Os efeitos da falta do autoconhecimento na era digital
Enviada em 02/11/2020
O filósofo Émile Durkheim relata “O individuo só poderá agir na medida em que aprender a conhecer o contexto em que está inserido, a saber quais são suas origens e as condições de que depende”, retratando a importância do autoconhecimento. Atualmente, a falta de autoconhecimento na era digital é um desafio que atinge a sociedade brasileira, e é visível que a problemática se desenvolve devido ao excesso do uso da internet mundialmente, sobretudo usado sem limites.
Em primeira analise, é importante citar que de acordo com o Google, a lista de assuntos que os brasileiros mais pesquisaram em 2019, “Como fazer que as pessoas gostem de mim” ficou em terceiro lugar no ranking, revelando uma baixa autoestima e dificuldade nas relações interpessoais. Em consequência disso, nota-se o quanto a busca pelos padrões esta infiltrada em nossa mente, milhares de pessoas não reconhecem elas mesmas após perderem tantas horas diante da tela de um celular.

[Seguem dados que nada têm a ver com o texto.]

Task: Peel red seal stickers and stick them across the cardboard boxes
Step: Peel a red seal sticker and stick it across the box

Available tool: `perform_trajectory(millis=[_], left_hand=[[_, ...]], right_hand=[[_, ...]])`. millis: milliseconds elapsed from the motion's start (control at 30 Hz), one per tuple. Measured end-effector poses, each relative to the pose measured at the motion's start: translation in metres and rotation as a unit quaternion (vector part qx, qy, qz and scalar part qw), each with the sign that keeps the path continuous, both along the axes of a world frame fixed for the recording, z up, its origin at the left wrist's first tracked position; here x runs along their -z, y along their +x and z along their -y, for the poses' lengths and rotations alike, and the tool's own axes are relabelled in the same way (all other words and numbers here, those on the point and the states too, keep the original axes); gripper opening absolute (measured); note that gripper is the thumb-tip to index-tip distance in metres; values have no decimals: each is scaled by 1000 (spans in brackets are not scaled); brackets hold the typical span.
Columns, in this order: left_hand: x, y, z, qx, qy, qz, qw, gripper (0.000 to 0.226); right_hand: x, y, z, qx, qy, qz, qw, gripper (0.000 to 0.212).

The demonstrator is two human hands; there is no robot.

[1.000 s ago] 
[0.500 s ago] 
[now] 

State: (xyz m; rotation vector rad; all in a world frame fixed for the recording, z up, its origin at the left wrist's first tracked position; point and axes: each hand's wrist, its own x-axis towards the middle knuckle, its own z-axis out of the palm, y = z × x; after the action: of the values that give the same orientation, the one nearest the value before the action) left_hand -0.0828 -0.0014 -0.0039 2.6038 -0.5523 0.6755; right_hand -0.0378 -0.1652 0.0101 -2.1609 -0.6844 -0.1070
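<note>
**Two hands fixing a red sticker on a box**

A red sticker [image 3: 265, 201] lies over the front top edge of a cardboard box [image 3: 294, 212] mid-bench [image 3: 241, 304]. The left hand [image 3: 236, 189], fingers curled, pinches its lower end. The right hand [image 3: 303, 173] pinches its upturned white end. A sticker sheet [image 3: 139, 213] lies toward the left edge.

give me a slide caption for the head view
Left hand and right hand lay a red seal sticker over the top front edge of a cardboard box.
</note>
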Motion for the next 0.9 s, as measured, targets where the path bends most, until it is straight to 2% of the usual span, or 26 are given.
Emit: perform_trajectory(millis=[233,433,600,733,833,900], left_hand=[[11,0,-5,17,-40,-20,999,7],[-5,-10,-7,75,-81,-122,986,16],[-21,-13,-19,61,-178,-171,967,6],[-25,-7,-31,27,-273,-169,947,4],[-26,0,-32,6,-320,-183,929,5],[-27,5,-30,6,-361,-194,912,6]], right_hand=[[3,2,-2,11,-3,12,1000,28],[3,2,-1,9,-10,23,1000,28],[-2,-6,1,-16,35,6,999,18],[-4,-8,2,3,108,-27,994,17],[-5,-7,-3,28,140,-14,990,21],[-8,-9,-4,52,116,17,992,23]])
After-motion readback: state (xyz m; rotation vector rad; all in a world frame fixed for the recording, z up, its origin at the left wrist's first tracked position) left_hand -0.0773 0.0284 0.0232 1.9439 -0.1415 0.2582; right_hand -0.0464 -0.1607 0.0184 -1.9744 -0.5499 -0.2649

Nesse sentido, é evidente que é natural do ser humano querer ser amado, desejado e reconhecido pelo outro, e para isso ocorrer não existe receita, pois cada pessoa deve buscar a sua própria maneira de se autoconhecer. Contudo, é recomendado a distância do lado influenciável da internet, onde existe o contato com conteúdos padronizados que se tornam itens de desejo, os quais prejudicam a auto aceitação.
Portanto, são necessárias medidas capazes de amenizar esse quadro alarmante e ao controle da internet. Assim, é primordial executar campanhas educativas e influenciadoras que empoderem aqueles que necessitam, para que alterem o pensamento e comportamento em relação à mídia. Para que isso ocorra, é fundamental que haja implantação na grade escolar brasileira, do estudo das novas tecnologias de informação, incluindo as redes sociais, e a, consequente, formação crítica dos brasileiros, inserindo palestras e entrevistas. Por fim, é preciso que a comunidade olhe de forma mais otimista para a diferença, pois, como constatou Hannah Arendt: “A pluralidade é a lei da Terra”.